# MoonShadow's Betta Fish Rescue Update Journal



## MoonShadow (Feb 29, 2012)

Well all I'm back! New apartment, new life, time to get the rescue back up and running again! I will use this thread to keep everyone updated on fish I take in and how they are doing!! So keep checking back!


----------



## Schmoo (Oct 3, 2014)

Looking forward to reading! :]


----------



## MoonShadow (Feb 29, 2012)

On top of rescuing. I will also be looking to start breeding again.

I will be the first to admit that it is incredibly difficult to dedicate enough time to breeding and rescuing, but I will also be the first to admit that it is incredibly rewarding as well!

A few people have asked me if I think it makes since to rescue the poor bettas dying on the shelves, and at the same time breed bettas, bringing more into the world. I tell them, that yes it makes perfect sense! The bettas I rescue come from bad situations, they are NEVER used for breeding, ever, and I ensure that each and every one of them end up in the perfect forever home!

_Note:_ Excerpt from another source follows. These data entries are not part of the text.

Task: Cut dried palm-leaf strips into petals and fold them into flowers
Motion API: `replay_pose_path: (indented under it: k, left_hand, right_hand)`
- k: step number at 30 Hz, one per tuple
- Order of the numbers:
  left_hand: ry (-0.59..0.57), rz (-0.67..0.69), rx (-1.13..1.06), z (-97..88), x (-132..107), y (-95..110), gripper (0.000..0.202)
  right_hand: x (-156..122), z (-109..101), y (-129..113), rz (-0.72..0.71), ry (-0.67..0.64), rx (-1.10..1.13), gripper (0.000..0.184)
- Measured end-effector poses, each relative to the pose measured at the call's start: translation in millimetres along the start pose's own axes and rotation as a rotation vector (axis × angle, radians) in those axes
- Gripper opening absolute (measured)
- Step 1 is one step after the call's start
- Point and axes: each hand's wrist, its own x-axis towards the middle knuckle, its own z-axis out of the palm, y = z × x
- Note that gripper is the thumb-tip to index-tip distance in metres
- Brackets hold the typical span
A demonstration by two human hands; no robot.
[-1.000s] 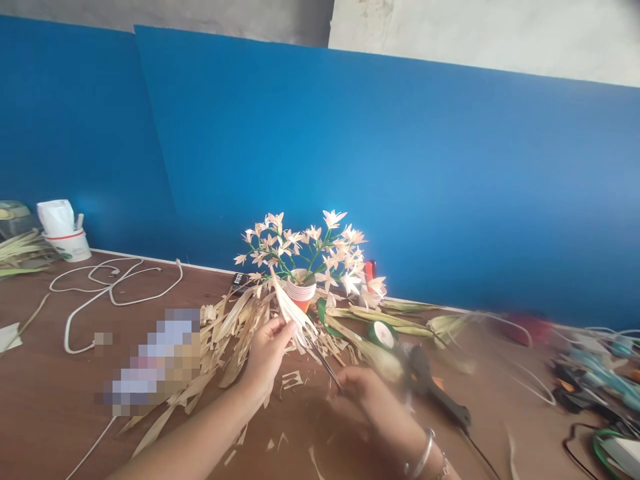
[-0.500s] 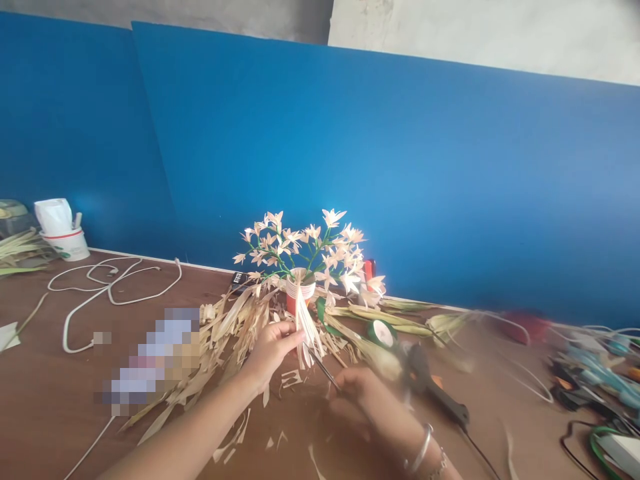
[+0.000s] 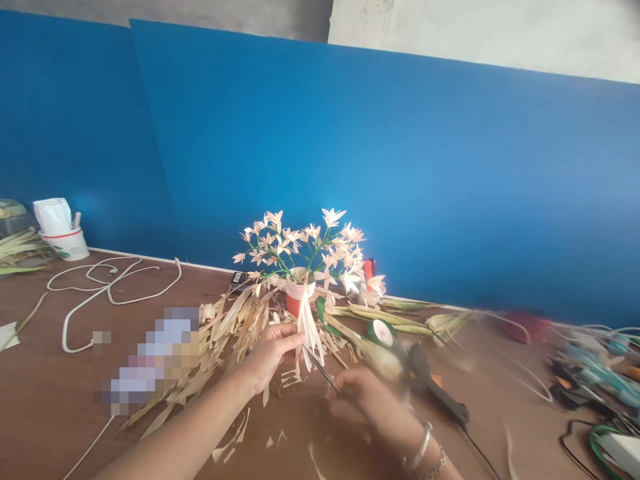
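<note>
Left grip (image 3: 271, 355) on pale strips (image 3: 312, 328), littered brown tabletop (image 3: 45, 390), blue panels (image 3: 350, 147) behind

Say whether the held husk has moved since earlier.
Yes: the husk has swung rightward, its top now in front of the cup instead of left of it.

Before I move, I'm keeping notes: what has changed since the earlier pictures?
The pale husk tilted more upright, its top swinging right; the left hand shifted slightly right. Nothing was let go; the right hand still holds the metal tool. The cup of flowers stayed put.
</note>
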Motion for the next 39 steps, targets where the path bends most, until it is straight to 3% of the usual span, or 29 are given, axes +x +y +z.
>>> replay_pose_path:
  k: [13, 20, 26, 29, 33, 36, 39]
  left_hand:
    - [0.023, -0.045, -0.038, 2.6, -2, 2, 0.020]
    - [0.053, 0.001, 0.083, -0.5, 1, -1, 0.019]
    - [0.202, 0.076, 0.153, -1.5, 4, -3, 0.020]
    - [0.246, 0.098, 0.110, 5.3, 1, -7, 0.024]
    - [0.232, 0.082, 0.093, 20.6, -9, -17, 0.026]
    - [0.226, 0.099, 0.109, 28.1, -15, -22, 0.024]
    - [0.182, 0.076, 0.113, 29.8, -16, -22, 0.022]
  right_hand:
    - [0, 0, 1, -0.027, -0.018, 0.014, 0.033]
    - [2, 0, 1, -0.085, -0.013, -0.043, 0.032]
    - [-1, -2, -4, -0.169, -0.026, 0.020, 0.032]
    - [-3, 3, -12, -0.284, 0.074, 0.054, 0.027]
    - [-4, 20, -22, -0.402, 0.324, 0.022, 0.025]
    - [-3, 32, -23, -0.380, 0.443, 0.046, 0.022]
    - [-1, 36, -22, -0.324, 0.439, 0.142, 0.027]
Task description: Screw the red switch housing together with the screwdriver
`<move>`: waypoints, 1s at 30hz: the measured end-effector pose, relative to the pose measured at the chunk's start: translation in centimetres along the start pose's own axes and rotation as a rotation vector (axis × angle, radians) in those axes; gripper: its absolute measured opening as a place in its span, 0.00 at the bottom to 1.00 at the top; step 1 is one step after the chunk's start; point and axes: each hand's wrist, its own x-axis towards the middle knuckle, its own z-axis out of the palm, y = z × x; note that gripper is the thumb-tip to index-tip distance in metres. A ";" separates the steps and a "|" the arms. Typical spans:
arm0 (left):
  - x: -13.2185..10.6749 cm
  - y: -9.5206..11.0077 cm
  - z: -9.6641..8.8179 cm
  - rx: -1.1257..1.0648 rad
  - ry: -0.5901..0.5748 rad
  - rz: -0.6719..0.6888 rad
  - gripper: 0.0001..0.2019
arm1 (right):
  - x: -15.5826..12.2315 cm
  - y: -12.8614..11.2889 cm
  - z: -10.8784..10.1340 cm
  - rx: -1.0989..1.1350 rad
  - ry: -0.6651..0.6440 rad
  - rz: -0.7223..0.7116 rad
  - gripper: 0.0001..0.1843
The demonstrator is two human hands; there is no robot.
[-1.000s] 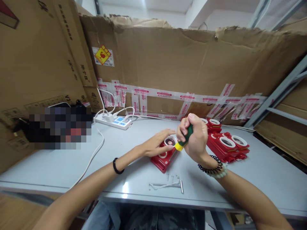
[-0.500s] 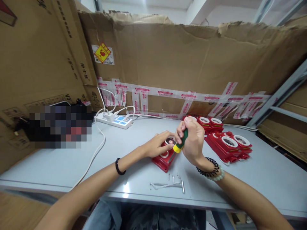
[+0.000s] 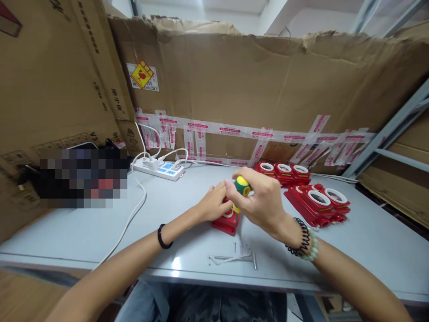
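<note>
A red plastic unit (image 3: 228, 222) lies on the grey table (image 3: 80, 228) in front of me. My left hand (image 3: 214, 203) is closed over its near-left part and holds it down. My right hand (image 3: 259, 201) grips a green and yellow screwdriver (image 3: 241, 186) that stands upright over the unit, its yellow butt end pointing up between my fingers. The tip is hidden behind my hands. A few loose screws (image 3: 240, 247) and a small metal bar (image 3: 254, 260) lie just in front of the unit.
Several more red units with white rings (image 3: 313, 200) lie at the right. A white power strip (image 3: 159, 169) with cables sits at the back left. Taped cardboard walls (image 3: 254, 89) enclose the table; a metal shelf frame (image 3: 389, 134) stands at the right.
My right hand has turned the screwdriver from a slanted grip to upright and shifted left over the unit. My left hand has curled from flat fingers to a closed hold.
</note>
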 end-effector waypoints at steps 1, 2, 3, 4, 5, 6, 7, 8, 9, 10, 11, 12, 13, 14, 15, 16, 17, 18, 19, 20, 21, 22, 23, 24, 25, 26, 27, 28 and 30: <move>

When breeding I am always looking for ways that I can improve bettas over all. For example I am working with Veiltails, I hope to improve the finnage of the basic veiltail, and ultimately get them back in the shows. I would also like to work with some more unusual colorations, such as pink/teal and fancy marbles.


----------



## LadyNightraven (Jun 30, 2013)

I think your goals are admirable, MoonShadow. I'll be following your journal.


----------



## MattsBettas (Dec 18, 2012)

There she is! I'll have to sub to this- excited to see everything happening!


----------



## MoonShadow (Feb 29, 2012)

Hey all!! Things got crazy with school and finals and the holidays but here is a small update on the things going on! 

Total fish count: 6
4 males and 2 females

Minion: White marble DTHMPK male, was a christmas present from the boyfriend









Tango: Yellow VT boy who was a rescue and IS available for adoption (Local pick up only, he's over 3 years old)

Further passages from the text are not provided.